Role of ß1- and ß2-adrenoceptor polymorphisms in heart failure: a case-control study

Loredana Covoloa, Umberto Gelattia, Marco Metrab,*, Savina Nodarib, Antonio Piccichèa, Natalia Pezzalib, Claudia Zania, Adriana Albertia, Francesco Donatoa, Giuseppe Nardia and Livio Dei Casb

a Cattedra di Igiene, Università   di Brescia, Italy
b Cattedra di Cardiologia, Università  di Brescia, c/o Spedali Civili, P.zza Spedali Civili 1, 25123 Brescia, Italy

Received November 4, 2003; revised May 30, 2004; accepted June 10, 2004 * Corresponding author. Tel.: +39-30-3995572; fax: +39-30-3700359 (E-mail: metramarco{at}libero.it).

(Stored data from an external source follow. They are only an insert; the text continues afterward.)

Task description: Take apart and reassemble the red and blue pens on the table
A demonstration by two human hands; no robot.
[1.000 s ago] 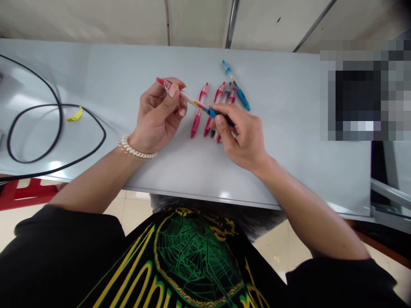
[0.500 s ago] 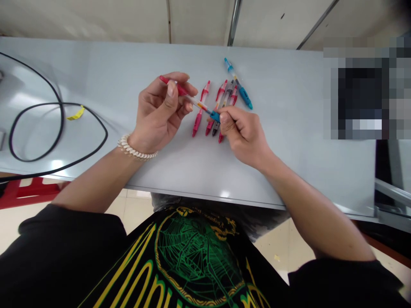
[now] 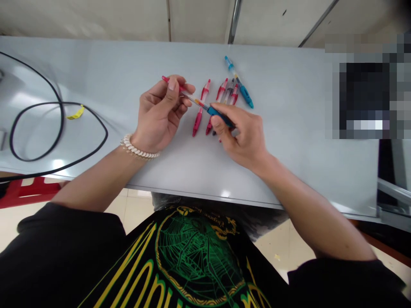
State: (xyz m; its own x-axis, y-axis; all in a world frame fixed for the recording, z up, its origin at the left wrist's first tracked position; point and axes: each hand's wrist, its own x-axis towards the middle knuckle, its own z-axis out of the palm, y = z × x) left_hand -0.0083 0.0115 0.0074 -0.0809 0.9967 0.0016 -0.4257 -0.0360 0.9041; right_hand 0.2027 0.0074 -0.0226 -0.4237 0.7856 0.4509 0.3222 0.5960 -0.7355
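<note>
A pen (image 3: 196, 101) with a red upper end, clear barrel and blue grip is held up between both hands, tilted down to the right. My left hand (image 3: 163, 102) pinches its red end between thumb and fingers. Around the blue grip section (image 3: 214, 113) my right hand (image 3: 245, 132) is closed, thumb below and index finger on top. Just beneath lie a red pen (image 3: 201, 107), another red pen (image 3: 221, 90), a grey pen (image 3: 229, 90) and a further red one (image 3: 234, 95). My right hand partly hides the latter three.
Behind my right hand a blue pen (image 3: 239, 81) lies slanted on the white table (image 3: 308, 107). At the left a black cable (image 3: 61, 128) loops, with a yellow tag (image 3: 76, 113) on it. A red stool (image 3: 32, 192) shows below the table's left edge.
My right hand has shifted its hold: the thumb is lower and more of the blue grip shows. My left hand still pinches the red end, almost unmoved.
</note>
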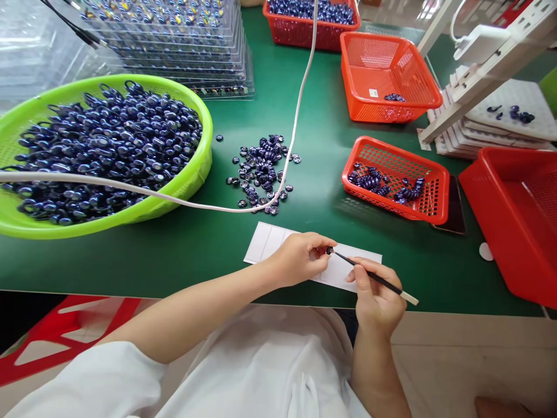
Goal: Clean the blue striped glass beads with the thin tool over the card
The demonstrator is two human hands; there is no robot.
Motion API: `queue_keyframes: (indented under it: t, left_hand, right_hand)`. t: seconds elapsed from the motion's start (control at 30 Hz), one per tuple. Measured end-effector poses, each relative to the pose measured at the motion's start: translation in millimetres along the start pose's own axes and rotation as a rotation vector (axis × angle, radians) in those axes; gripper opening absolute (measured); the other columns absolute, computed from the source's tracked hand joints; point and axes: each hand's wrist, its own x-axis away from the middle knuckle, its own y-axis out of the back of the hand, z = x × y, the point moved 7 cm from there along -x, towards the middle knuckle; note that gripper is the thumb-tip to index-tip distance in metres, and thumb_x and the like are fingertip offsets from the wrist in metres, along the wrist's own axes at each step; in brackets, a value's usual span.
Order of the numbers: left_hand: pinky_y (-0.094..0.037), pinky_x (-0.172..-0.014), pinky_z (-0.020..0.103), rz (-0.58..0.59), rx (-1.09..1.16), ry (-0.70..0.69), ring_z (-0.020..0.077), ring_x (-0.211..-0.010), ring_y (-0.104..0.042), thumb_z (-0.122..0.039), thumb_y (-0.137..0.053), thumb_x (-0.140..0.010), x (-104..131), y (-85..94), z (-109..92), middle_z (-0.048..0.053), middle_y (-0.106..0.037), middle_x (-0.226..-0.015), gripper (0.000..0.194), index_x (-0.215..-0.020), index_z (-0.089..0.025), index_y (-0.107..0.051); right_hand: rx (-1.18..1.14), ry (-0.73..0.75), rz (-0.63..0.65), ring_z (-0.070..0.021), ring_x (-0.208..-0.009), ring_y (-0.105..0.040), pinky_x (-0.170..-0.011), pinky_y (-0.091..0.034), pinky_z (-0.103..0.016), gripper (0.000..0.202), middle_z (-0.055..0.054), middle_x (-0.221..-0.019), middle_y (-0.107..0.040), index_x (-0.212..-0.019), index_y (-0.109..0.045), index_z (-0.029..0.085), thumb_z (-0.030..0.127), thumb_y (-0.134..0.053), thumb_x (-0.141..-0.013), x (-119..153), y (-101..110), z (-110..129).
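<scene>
Over a white sheet (pixel 267 241) with ruled lines, my two hands meet near the table's front edge. Between thumb and fingertips, my left hand (pixel 302 255) pinches a small dark earphone piece (pixel 329 250); its details are too small to make out. My right hand (pixel 379 296) grips black tweezers (pixel 383 281) with a pale rear end, like a pen. Their thin tip points left and reaches the small piece. Beyond the sheet lies a loose pile of shiny dark blue oval shells (pixel 263 165).
A lime green basket (pixel 206 145) heaped with dark blue earphone pieces stands at left, before stacked clear trays (pixel 243 75). Red baskets (pixel 441 200) (pixel 391 110) stand right, with a red bin (pixel 500 220) beyond. A white cable (pixel 300 96) loops across the table.
</scene>
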Motion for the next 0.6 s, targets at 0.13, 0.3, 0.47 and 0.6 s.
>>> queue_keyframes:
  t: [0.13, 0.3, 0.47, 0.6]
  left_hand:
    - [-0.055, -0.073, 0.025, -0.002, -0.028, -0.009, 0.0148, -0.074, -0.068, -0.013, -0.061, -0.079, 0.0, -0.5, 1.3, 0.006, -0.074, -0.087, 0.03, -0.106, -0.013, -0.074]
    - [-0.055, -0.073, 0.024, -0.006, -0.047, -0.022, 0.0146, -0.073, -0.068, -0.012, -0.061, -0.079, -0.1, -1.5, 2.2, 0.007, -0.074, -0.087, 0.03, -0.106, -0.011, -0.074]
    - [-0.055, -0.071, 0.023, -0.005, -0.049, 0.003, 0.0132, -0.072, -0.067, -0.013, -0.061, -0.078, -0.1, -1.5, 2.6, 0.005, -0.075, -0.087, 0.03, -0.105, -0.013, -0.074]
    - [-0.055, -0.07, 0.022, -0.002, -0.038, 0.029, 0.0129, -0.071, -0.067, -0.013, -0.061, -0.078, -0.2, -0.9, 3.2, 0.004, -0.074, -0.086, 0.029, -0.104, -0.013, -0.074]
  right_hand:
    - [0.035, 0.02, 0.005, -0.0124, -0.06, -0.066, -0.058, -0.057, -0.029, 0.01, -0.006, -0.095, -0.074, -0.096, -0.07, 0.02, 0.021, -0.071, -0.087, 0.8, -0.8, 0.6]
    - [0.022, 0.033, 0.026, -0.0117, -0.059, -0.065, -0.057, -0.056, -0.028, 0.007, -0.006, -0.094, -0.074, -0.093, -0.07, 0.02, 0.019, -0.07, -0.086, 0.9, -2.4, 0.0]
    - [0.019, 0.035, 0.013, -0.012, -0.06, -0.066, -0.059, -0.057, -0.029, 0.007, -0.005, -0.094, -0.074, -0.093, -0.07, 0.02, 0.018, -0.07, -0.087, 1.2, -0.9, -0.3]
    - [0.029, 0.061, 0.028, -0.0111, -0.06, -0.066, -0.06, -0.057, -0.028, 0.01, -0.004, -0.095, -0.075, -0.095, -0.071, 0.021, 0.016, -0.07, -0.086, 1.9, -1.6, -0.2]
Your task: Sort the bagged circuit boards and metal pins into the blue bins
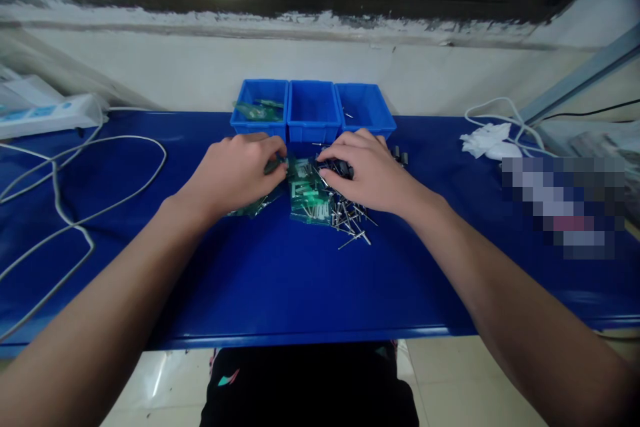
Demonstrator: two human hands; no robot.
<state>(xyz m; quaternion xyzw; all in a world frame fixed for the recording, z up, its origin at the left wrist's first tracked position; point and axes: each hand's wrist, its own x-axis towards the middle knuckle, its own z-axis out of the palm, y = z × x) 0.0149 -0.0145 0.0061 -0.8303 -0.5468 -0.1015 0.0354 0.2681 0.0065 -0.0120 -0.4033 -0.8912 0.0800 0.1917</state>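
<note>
Shiny metal blind rivets (356, 236), crinkly glossy plas. bags (309, 199), smooth plas. bins (314, 131), semi-gloss tbl (310, 287), flaky wall paint (150, 15)

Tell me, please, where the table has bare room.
The table is bare from the green bags and metal pins to its near edge, and between the black parts and white tissue. It's crowded around the left hand and right hand; white cable loops at left.
</note>
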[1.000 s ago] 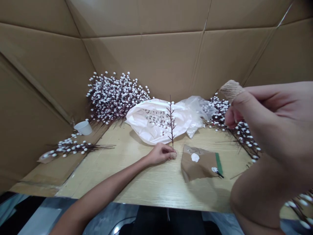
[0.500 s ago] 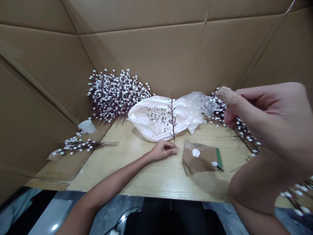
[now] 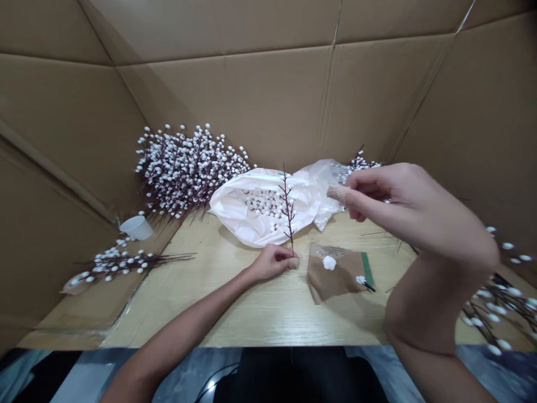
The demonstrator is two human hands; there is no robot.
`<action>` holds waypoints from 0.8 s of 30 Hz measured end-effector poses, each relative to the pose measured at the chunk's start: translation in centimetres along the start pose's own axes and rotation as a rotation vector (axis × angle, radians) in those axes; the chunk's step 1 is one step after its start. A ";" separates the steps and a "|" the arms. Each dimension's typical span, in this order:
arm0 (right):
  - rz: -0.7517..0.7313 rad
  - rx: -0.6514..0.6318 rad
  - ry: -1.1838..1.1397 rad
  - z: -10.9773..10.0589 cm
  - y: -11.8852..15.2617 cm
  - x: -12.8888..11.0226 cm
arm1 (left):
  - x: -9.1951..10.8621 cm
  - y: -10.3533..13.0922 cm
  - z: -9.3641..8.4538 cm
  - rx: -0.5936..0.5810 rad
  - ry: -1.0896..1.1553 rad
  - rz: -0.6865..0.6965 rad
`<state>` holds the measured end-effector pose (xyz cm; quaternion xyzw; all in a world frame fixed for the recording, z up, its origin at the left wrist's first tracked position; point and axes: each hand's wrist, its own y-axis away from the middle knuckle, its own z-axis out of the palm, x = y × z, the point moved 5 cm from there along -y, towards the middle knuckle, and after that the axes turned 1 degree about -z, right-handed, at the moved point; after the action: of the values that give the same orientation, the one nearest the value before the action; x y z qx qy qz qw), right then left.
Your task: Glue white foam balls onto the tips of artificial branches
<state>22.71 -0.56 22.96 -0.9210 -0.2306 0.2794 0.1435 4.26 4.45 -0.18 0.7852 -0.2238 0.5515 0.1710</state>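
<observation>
My left hand (image 3: pixel 274 263) rests on the table, thumb and fingers pinching the lower end of a brown artificial twig (image 3: pixel 288 215). The twig stands upright with short bare side stems; whether any white berry sits on it is hard to tell against the white bag behind. My right hand (image 3: pixel 386 193) is raised to the right of the twig, apart from it. Its fingers are closed toward the thumb, which has a beige wrapping. Anything between those fingertips is hidden. Below lies a brown sheet (image 3: pixel 339 285) with a white paste blob (image 3: pixel 329 262) and a small black stick (image 3: pixel 368 286) with a white-smeared end.
A white bag (image 3: pixel 235 224) of loose white berries lies open behind my left hand, beside a clear plastic bag (image 3: pixel 321 173). Finished berry stems (image 3: pixel 188 168) are heaped back left. A white cup (image 3: pixel 136 228) and a smaller bunch (image 3: pixel 121 262) sit left. More stems (image 3: pixel 499 308) lie right.
My right hand has come leftward and slightly down, closer to the twig, fingers still closed. My left hand keeps holding the twig upright. The whole view has shifted a little.
</observation>
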 end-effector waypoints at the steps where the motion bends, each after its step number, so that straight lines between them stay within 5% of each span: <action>1: -0.019 -0.033 0.019 0.2 -0.1 0.1 | 0.0 0.0 0.0 -0.003 -0.001 0.005; 6: -0.099 -0.178 0.023 1.3 -0.2 0.4 | 0.1 0.0 0.2 -0.012 0.001 0.016; 24: -0.159 -0.281 -0.023 1.7 0.8 -1.0 | 0.5 0.2 0.1 -0.016 -0.013 0.034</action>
<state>21.22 -1.54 21.70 -0.9075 -0.3411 0.2429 0.0322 4.38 4.16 0.31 0.7835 -0.2428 0.5473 0.1662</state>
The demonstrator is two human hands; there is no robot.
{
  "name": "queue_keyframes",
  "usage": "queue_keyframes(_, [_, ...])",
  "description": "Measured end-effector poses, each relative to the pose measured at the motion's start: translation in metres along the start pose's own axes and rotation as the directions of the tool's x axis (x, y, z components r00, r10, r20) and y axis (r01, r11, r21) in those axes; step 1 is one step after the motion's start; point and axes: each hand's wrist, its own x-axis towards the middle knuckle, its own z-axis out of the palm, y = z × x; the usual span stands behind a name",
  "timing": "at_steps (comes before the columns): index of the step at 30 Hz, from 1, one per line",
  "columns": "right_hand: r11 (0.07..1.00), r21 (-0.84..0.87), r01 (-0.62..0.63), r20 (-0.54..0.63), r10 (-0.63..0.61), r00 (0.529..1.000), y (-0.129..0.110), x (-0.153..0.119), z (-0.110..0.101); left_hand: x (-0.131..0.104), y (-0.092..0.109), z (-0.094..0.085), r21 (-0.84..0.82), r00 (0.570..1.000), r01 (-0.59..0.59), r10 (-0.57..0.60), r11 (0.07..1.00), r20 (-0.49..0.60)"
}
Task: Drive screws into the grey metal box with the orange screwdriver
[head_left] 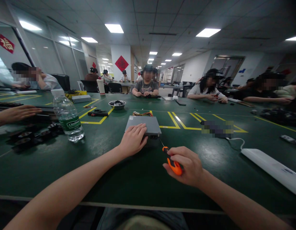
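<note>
Screwdriver angled at the near corner of a metal box
Watching remotely, I had the right hand wrapped around the screwdriver; the left hand lay over the box on the green table, whether pinching it I couldn't tell. I judged this was screw work, calling next for a steady box and straight alignment.

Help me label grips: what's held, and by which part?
The right hand holds an orange-and-black screwdriver by its handle. The left hand rests on the gray power supply unit; whether it grips cannot be told.
</note>
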Motion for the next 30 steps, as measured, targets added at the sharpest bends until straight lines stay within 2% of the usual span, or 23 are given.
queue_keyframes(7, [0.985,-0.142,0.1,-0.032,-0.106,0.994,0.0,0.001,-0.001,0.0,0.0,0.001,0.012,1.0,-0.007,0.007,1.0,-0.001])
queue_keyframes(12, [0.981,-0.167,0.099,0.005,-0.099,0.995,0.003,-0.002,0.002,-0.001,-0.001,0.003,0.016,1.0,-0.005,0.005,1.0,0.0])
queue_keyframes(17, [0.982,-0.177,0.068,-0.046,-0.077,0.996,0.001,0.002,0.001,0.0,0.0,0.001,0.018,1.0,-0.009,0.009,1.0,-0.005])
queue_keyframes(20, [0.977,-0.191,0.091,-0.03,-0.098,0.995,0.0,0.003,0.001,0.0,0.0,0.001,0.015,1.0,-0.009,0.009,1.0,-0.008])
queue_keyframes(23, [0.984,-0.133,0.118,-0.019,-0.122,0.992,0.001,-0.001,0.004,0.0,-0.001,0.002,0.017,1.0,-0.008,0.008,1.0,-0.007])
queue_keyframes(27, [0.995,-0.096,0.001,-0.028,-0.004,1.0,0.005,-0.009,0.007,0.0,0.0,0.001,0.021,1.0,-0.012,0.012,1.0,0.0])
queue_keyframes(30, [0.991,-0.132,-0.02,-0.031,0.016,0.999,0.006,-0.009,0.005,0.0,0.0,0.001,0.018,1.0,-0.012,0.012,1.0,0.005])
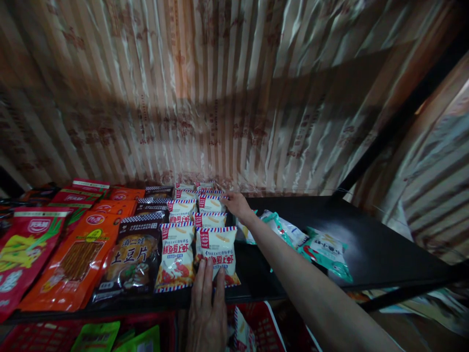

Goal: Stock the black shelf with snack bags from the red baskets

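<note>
Small white snack bags with red lettering and striped edges stand in two rows on the black shelf [370,244]. My left hand [207,305] rests its outstretched fingers flat against the lower front of the nearest right-row snack bag [217,244]. Farther back, my right hand [240,208] has its fingers closed at the right edge of a snack bag [212,203] in the same row; its thumb is partly hidden. To the left stands the front snack bag [176,254] of the other row.
Brown potato-chip bags [134,254], orange packets [78,254] and red packets [29,249] line the left. Loose teal-and-white bags [326,249] lie right of my right arm. Below are red baskets [264,322] with green packets [97,337]. Corrugated sheeting [220,98] stands behind; a black post [399,112] slants at right.
</note>
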Tool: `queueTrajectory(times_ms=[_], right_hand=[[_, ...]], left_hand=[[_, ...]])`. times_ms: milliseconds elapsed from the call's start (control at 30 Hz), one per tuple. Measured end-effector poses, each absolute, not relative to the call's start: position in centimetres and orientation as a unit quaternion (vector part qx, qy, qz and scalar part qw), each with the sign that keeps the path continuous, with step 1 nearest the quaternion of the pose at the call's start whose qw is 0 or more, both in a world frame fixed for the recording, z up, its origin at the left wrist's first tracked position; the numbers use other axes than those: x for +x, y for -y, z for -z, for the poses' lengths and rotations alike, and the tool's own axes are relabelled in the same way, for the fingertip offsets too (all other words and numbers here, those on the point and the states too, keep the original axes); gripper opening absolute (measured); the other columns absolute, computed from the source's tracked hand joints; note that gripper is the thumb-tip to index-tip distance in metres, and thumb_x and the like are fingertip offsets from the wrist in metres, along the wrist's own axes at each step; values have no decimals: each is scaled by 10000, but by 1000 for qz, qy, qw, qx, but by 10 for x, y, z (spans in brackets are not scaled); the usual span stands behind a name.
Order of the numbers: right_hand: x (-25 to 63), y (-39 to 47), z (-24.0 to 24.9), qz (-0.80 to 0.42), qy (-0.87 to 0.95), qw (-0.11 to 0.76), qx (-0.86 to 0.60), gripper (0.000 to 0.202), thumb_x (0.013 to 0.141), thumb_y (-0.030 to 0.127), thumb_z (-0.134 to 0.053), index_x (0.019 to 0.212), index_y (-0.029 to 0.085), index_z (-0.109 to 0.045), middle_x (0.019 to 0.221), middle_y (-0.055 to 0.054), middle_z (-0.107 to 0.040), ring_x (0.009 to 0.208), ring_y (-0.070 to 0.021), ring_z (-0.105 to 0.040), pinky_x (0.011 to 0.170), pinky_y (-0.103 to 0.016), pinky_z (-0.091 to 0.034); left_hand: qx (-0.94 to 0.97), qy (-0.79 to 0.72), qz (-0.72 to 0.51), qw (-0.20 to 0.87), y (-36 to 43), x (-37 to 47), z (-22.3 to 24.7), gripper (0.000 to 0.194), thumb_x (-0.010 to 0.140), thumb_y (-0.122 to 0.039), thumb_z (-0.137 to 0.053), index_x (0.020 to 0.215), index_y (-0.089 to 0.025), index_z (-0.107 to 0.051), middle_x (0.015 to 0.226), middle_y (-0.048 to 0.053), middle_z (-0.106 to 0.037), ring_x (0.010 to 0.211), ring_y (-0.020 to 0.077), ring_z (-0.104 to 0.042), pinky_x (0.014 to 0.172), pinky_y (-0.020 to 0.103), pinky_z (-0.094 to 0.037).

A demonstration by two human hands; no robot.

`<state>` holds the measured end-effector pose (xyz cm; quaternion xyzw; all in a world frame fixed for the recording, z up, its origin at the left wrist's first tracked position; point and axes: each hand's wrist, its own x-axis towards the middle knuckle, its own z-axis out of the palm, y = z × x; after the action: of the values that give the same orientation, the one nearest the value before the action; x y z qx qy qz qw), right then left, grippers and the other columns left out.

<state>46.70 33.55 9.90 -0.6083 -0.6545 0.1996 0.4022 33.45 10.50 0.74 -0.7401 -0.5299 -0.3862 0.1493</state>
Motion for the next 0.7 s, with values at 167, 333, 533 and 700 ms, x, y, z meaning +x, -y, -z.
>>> queueTrajectory(times_ms=[167, 333, 533, 700], right_hand=[[464, -349, -121, -178, 675, 373, -612, 149, 710, 231, -618, 810, 212, -727, 712, -16, -679, 692, -168, -616, 675, -279, -471], [470, -355, -119, -201, 692, 343, -603, 121, 654, 157, -648, 713, 221, -732, 636, 8, -660, 652, -164, -609, 642, -265, -462], [476, -357, -109, -235, 686, 373, -579, 193, 762, 303, -560, 811, 202, -717, 746, 3, -698, 685, -144, -622, 612, -231, -468], [479, -368, -101, -207, 618, 448, -612, 295, 829, 319, -444, 814, 159, -691, 700, -46, -692, 614, -154, -619, 561, -254, -475]], left_hand=[[-745, 522, 387, 150, -113, 329, -8, 667, 805, -25, -412, 1422, -220, -255, 1482, 106, -284, 1361, 276, -243, 964, 431, -462], [-736, 532, 401, 119, -112, 336, -11, 688, 809, 3, -404, 1428, -245, -235, 1467, 93, -320, 1359, 274, -251, 1010, 449, -410], [-721, 542, 416, 110, -111, 341, -11, 711, 803, 19, -408, 1431, -258, -223, 1472, 87, -310, 1352, 269, -269, 1014, 445, -402], [-715, 542, 422, 132, -113, 343, -8, 710, 791, 19, -412, 1428, -247, -242, 1466, 80, -323, 1344, 269, -288, 1013, 435, -404]])
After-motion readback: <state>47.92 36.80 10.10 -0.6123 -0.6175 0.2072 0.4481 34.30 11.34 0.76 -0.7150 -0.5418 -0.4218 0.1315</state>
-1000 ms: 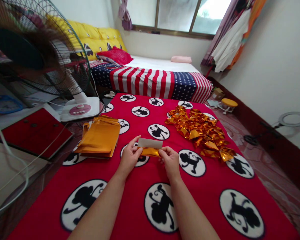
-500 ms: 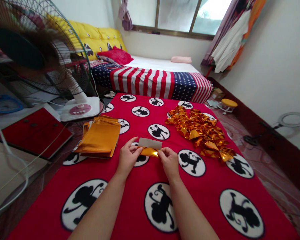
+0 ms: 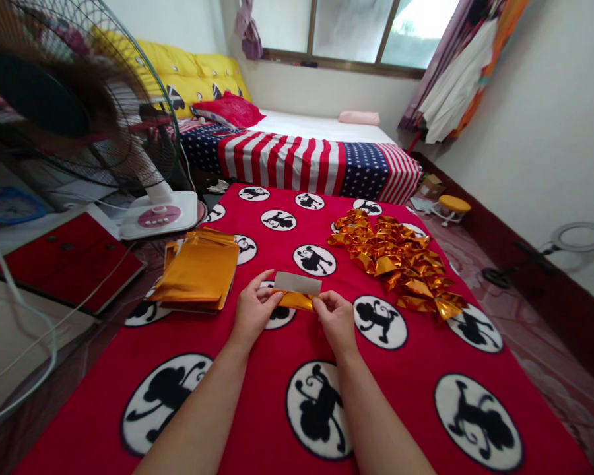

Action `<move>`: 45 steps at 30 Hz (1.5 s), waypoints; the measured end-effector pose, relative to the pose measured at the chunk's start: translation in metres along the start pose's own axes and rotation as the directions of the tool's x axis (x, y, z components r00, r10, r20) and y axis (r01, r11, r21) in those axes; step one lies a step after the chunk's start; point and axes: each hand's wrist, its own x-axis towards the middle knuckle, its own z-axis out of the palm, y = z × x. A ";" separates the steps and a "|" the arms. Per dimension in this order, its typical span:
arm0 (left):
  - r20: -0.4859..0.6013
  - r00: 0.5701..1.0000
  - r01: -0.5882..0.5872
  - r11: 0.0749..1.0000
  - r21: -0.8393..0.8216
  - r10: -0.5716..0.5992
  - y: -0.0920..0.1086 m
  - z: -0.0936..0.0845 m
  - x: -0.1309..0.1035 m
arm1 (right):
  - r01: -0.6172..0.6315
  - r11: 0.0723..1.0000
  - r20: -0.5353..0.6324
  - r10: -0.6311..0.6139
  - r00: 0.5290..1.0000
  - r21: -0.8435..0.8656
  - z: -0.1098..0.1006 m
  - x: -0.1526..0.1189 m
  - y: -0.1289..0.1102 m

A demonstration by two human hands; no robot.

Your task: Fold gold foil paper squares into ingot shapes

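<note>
Between my hands is a sheet of gold foil paper (image 3: 296, 301), partly folded, with its grey-white back showing as a strip along the far side. My left hand (image 3: 255, 307) pinches the left end between thumb and fingers. At the right end, my right hand (image 3: 335, 316) grips the folded gold edge the same way. To the left lies a stack of flat gold foil sheets (image 3: 195, 270), its edges uneven. A heap of folded gold foil pieces (image 3: 391, 257) is spread out on the right. All of these rest on or just above a red cloth with monkey prints (image 3: 257, 409).
A standing fan (image 3: 158, 214) is at the left, beside a red-topped cabinet (image 3: 69, 264) with a white cable. Behind the red cloth stands a bed (image 3: 282, 158) with a flag-patterned cover. A yellow stool (image 3: 454, 204) and a ring light (image 3: 580, 236) are at the right.
Almost nothing differs. Both hands keep their pinch on the foil paper, and the shine on its gold fold has shifted slightly.
</note>
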 end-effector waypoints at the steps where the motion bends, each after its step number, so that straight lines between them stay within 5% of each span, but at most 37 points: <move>1: -0.001 1.000 0.002 1.000 0.003 -0.002 0.000 0.000 0.000 | 0.001 1.000 0.000 -0.001 1.000 0.002 0.000 0.000 0.000; 36: -0.019 1.000 0.007 1.000 0.013 -0.007 0.002 0.000 0.000 | -0.023 1.000 0.024 0.023 0.999 -0.001 -0.001 -0.001 -0.003; 45: -0.054 0.994 -0.075 0.968 0.239 0.090 -0.001 0.001 -0.002 | 0.060 0.989 -0.025 -0.064 0.998 -0.137 0.000 0.000 -0.001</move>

BACKGROUND: We hypothesised that the polymorphisms of the genes encoding for ß1- and the ß2-adrenoceptors may have a role in the pathogenesis of heart failure (HF). We therefore compared the polymorphisms of the ß1-adrenoceptor gene (Arg389Gly), the ß2-adrenoceptor gene (Arg16Gly, Gln27Glu) and their combinations in patients with HF and normal subjects living in the same area.

METHODS AND RESULTS: A total of 256 cases with HF (left ventricular ejection fraction ⩽40%) and 230 normal subjects were enrolled. The ß1- and ß2-adrenoceptor gene polymorphisms were assessed by PCR, followed by restriction enzyme digestion. No differences were observed in the distribution of any of the three genotypes studied in patients with HF and normal subjects. An analysis of the genotype combinations showed a non-significant increase in the risk of HF associated with the Arg389Gly16Gln27 (odds ratio=1.4; 95%CI 0.5–3.6) and Arg389Gly16 Glu27 (odds ratio=1.2; 95%CI, 0.5–2.8) homozygous allele combinations.

CONCLUSION: None of the three most common polymorphisms of ß-adrenoreceptors are associated with an increased risk of HF.